Gulerce Z. , ERDURAN E., Kunnath S. K. , Abrahamson N. A.

EARTHQUAKE ENGINEERING & STRUCTURAL DYNAMICS, cilt.41, ss.159-175, 2012 (SCI İndekslerine Giren Dergi) identifier identifier

  • Cilt numarası: 41 Konu: 2
  • Basım Tarihi: 2012
  • Doi Numarası: 10.1002/eqe.1123
  • Dergi Adı: EARTHQUAKE ENGINEERING & STRUCTURAL DYNAMICS
  • Sayfa Sayıları: ss.159-175

Özet

The influence of vertical ground motions on the seismic response of highway bridges is not very well understood. Recent studies suggest that vertical ground motions can substantially increase force and moment demands on bridge columns and girders and cannot be overlooked in seismic design of bridge structures.

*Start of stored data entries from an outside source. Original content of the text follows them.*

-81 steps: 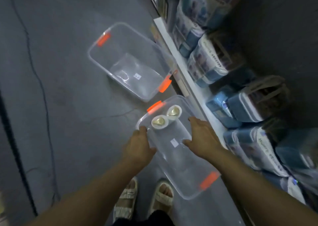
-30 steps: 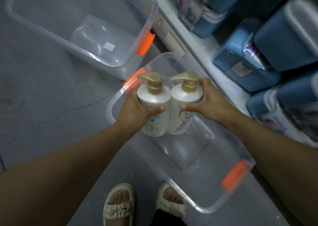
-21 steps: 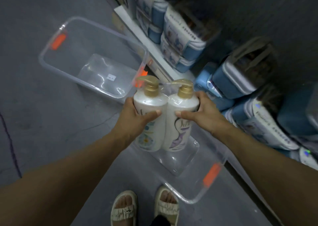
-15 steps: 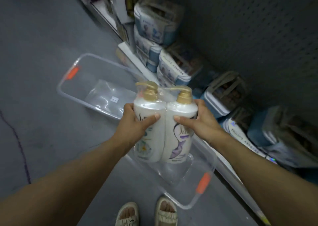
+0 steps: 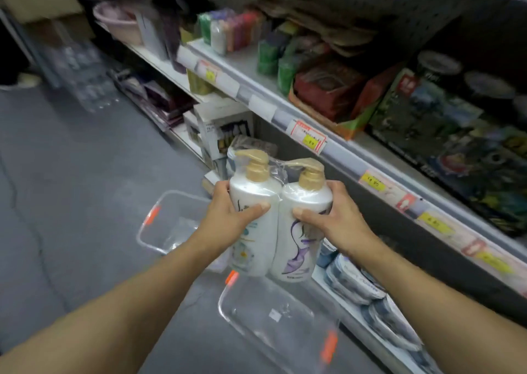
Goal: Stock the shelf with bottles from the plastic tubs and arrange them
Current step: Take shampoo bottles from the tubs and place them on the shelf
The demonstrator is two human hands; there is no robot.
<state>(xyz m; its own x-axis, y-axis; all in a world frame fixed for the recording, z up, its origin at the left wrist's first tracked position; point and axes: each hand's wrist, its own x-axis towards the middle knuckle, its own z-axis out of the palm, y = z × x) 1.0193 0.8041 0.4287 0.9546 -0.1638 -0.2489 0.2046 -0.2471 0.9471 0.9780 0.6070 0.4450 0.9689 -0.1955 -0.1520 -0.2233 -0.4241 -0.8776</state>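
Note:
Two white pump bottles with gold pumps, wrapped together in clear film, are held upright in mid-air in front of the shelf. My left hand (image 5: 228, 217) grips the left bottle (image 5: 255, 202), its thumb across the front. My right hand (image 5: 333, 219) grips the right bottle (image 5: 302, 231) in the same way. Below them on the floor lies a clear plastic tub (image 5: 273, 319) with orange handles, nothing in it. A second clear tub (image 5: 171, 225) lies further left. The grey shelf (image 5: 336, 148) with price tags runs diagonally at the right.
The upper shelf holds coloured packs (image 5: 233, 28), a red box (image 5: 328, 88) and dark packages (image 5: 445, 122). Blue and white packs (image 5: 356, 282) fill the bottom shelf. A white box (image 5: 225, 125) stands at floor level beyond. Grey floor (image 5: 71, 188) spreads to the left.
Both hands took the bottle pair out of the near tub and lifted it. The view has risen from the floor to the upper shelf.

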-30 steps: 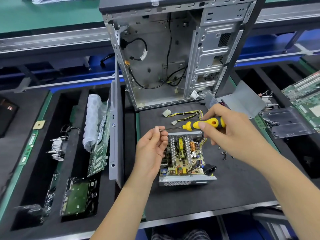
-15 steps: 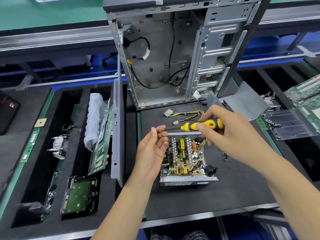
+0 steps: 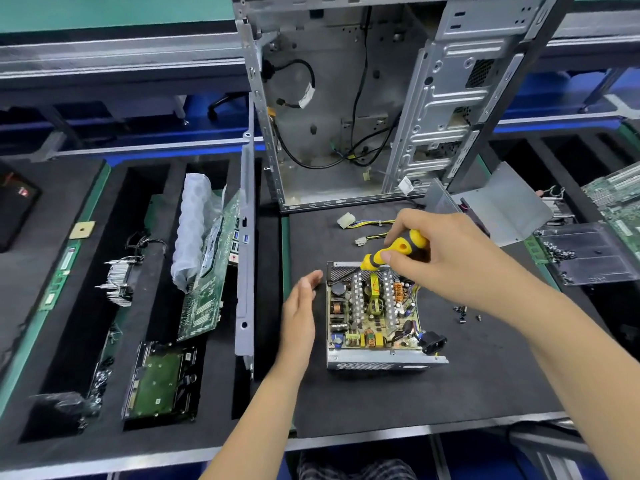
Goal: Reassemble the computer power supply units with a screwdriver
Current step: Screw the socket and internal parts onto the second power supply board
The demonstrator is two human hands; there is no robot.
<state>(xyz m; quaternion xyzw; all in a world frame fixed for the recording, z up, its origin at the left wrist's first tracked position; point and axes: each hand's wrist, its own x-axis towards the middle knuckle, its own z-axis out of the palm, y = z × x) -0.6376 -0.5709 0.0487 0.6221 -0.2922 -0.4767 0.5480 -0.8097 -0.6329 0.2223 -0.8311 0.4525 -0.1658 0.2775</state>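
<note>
An electronics assembly workshop: a long bench point(image 3: 381, 403) with foam-lined trays point(image 3: 86, 237) of circuit boards point(image 3: 204, 282), a stripped computer case point(image 3: 346, 98) and loose screws point(image 3: 462, 311).

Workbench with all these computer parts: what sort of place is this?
Probably an electronics assembly or repair line. An opened power supply unit lies on a black mat, a stripped computer case stands behind it, and foam trays beside it hold a circuit board and a hard drive.
</note>
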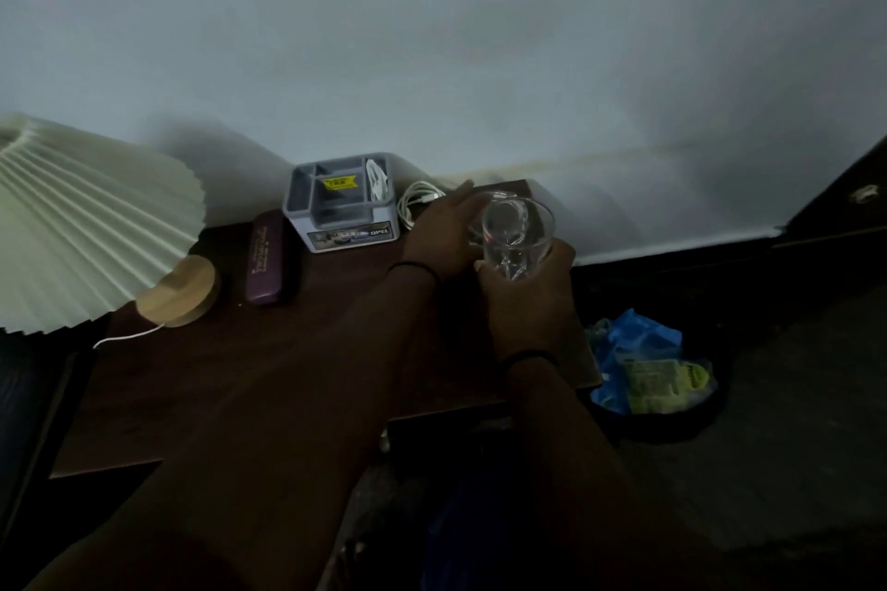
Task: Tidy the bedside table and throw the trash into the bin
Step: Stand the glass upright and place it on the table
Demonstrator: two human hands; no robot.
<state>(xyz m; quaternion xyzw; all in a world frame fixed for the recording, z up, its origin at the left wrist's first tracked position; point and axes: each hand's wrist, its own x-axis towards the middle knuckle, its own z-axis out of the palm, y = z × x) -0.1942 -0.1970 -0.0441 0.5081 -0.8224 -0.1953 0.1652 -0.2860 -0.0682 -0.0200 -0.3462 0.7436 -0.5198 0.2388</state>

For an evaluation of vertical ground motion effects on the response of single-bent two-span highway bridges, a systematic study combining the critical engineering demand parameters (EDPs) and ground motion intensity measures (IMs) is required. Results of a parametric study examining a range of highway bridge configurations subjected to selected sets of horizontal and vertical ground motions are used to determine the structural parameters that are significantly amplified by the vertical excitations. The amplification in these parameters is modeled using simple equations that are functions of horizontal and vertical spectral accelerations at the corresponding horizontal and vertical fundamental periods of the bridge. This paper describes the derivation of seismic demand models developed for typical highway overcrossings by incorporating critical EDPs and combined effects of horizontal and vertical ground motion IMs depending on the type of the parameter and the period of the structure. These models may be used individually as risk-based design tools to determine the probability of exceeding the critical levels of EDP for pre-determined levels of ground shaking or may be included explicitly in probabilistic seismic risk assessments. Copyright (c) 2011 John Wiley & Sons, Ltd.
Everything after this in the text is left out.